Meta and Broadcom are cranking their AI relationship up several notches, unveiling an expanded, multiyear deal to co-develop Meta's custom AI accelerators and bulk up the social giant's AI compute footprint. The agreement starts with more than 1 gigawatt of MTIA (Meta Training and Inference Accelerator) compute and sketches out a long-term plan for sustained, multi-gigawatt rollouts. As part of the arrangement, Broadcom chief executive Hock Tan will leave Meta's board and shift into an advisory role tied to the partnership.
Meta says the collaboration spans chip design, advanced packaging and networking, and that Broadcom's XPU platform will sit at the heart of future MTIA generations, according to Meta Newsroom. The company describes the initial phase as exceeding 1GW and casts the effort as part of its broader push to bring "personal superintelligence" features across its apps. Meta is positioning the deal as an acceleration of its in-house MTIA work rather than a pivot away from its other silicon suppliers.

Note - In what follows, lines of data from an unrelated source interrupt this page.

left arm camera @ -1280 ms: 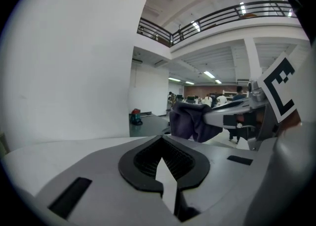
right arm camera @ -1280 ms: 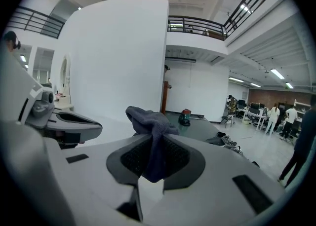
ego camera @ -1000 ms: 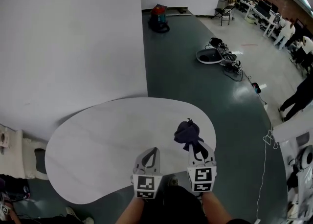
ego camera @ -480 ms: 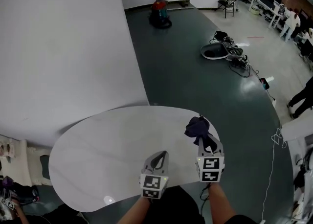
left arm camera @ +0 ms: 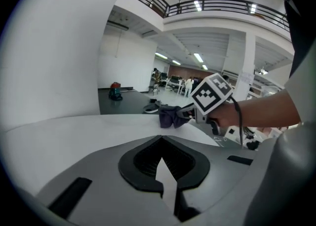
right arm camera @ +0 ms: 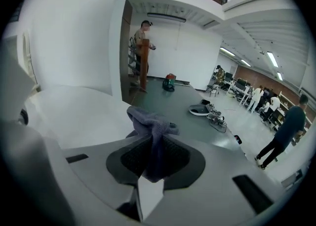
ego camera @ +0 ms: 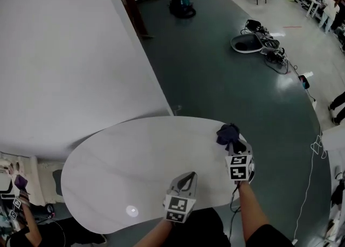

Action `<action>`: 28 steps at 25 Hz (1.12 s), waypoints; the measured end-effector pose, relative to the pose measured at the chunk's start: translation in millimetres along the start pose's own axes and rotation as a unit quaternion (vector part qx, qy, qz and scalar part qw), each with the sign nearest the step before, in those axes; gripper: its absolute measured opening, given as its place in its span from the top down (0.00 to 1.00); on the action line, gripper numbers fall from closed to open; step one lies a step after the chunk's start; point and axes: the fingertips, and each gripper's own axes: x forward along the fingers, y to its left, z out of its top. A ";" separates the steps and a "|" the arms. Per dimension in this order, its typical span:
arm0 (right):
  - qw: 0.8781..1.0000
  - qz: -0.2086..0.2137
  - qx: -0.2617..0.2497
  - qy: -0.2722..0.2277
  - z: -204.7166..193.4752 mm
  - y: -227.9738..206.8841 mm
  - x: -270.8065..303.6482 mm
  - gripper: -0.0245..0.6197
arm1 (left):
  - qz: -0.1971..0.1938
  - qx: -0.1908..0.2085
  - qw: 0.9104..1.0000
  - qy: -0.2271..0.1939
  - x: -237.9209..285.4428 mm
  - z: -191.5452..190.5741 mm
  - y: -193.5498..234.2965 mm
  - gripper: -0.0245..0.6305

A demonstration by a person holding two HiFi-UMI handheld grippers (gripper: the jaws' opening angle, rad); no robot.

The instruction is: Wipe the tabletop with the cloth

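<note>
dark green floor (ego camera: pixel 226 84), white wall (ego camera: pixel 59 52)

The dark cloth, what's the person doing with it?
A person holds a gripper in each hand over a white table. The right gripper is shut on the dark cloth, which is bunched up near the table's right edge, as if for wiping. The left gripper is shut and empty, closer to the person. Whether the cloth presses on the tabletop can't be told.

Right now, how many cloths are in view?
1: a crumpled dark blue-grey cloth, clamped in the right gripper over the far right edge of the white oval table. None elsewhere visible.
</note>
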 end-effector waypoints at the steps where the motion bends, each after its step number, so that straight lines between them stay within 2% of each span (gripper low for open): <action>1: 1.000 -0.001 -0.003 0.008 -1.9 -2.5 10.0 0.88 | -0.001 0.001 1.000 0.004 2.0 -1.2 1.5 0.95; 9: 0.997 0.025 -0.029 0.061 -10.4 -1.7 62.7 0.88 | 0.005 -0.004 1.000 0.017 20.7 -0.8 12.1 0.95; 17: 0.996 0.057 -0.037 0.053 10.3 20.2 81.8 0.89 | 0.027 -0.015 0.999 0.020 25.2 0.2 27.4 0.95; 22: 0.993 0.075 -0.075 0.050 26.6 43.6 93.2 0.89 | 0.044 -0.023 0.999 0.019 22.2 -0.5 41.9 0.95; 28: 0.992 0.092 -0.074 0.034 38.1 61.3 99.2 0.89 | 0.068 -0.051 0.996 0.013 21.8 -3.3 50.7 0.95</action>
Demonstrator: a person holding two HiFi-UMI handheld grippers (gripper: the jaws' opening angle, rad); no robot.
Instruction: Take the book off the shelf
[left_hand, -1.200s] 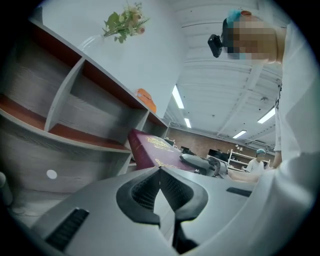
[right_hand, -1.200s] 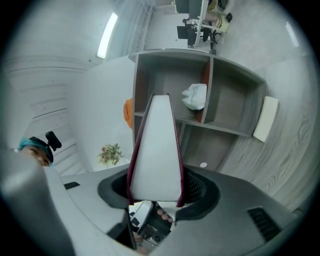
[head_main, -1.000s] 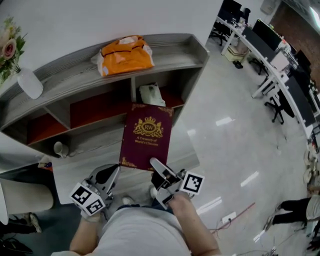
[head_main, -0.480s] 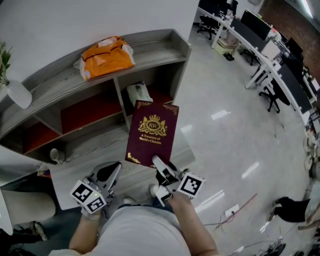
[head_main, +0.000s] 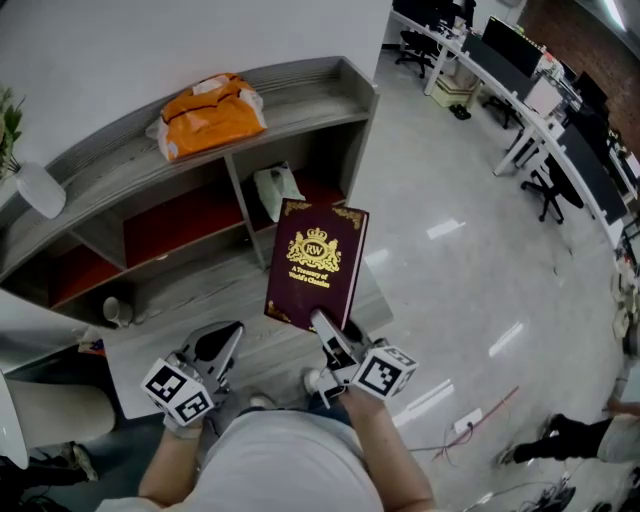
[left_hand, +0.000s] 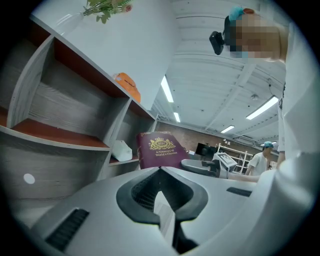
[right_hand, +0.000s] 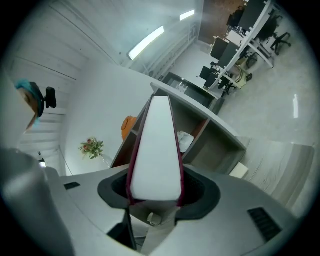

Broadcom, for its part, is calling the pact a multigeneration strategic partnership running through 2029, with the company set to supply high-radix Ethernet switches, optical connectivity, PCIe switches and SerDes to power MTIA clusters, according to Bar Chart. Its release describes deep co-design work across logic, memory and high-speed I/O and labels the first 1-plus-gigawatt deployment as just the opening phase of a longer rollout.
What MTIA Is
Meta has laid out a four-generation MTIA roadmap that targets chips optimized for inference and recommendation workloads on a faster-than-usual cadence, according to Tom's Hardware. Coverage of the MTIA family highlights modular chiplets, a big emphasis on higher HBM bandwidth for inference and a roughly six-month release rhythm, Tom's Hardware reported. That mix of packaging, memory and interconnect requirements helps explain why Meta and Broadcom are leaning into tightly coupled co-development instead of a simple supplier relationship.
Silicon Valley Impact
Because both companies concentrate much of their engineering in the Bay Area, the partnership is poised to push even more design, packaging and systems work through local contractors and suppliers. The deal drew attention from the local business press, including the Silicon Valley Business Journal. Earlier coverage of Meta's planned $10 billion data campus in Lebanon has already shown how gigawatt-scale compute demand can ripple out into jobs and infrastructure, as the project dubbed $10B Lebanon data campus detailed. In the near term, local firms specializing in advanced packaging, optics and thermal engineering could be among the main beneficiaries.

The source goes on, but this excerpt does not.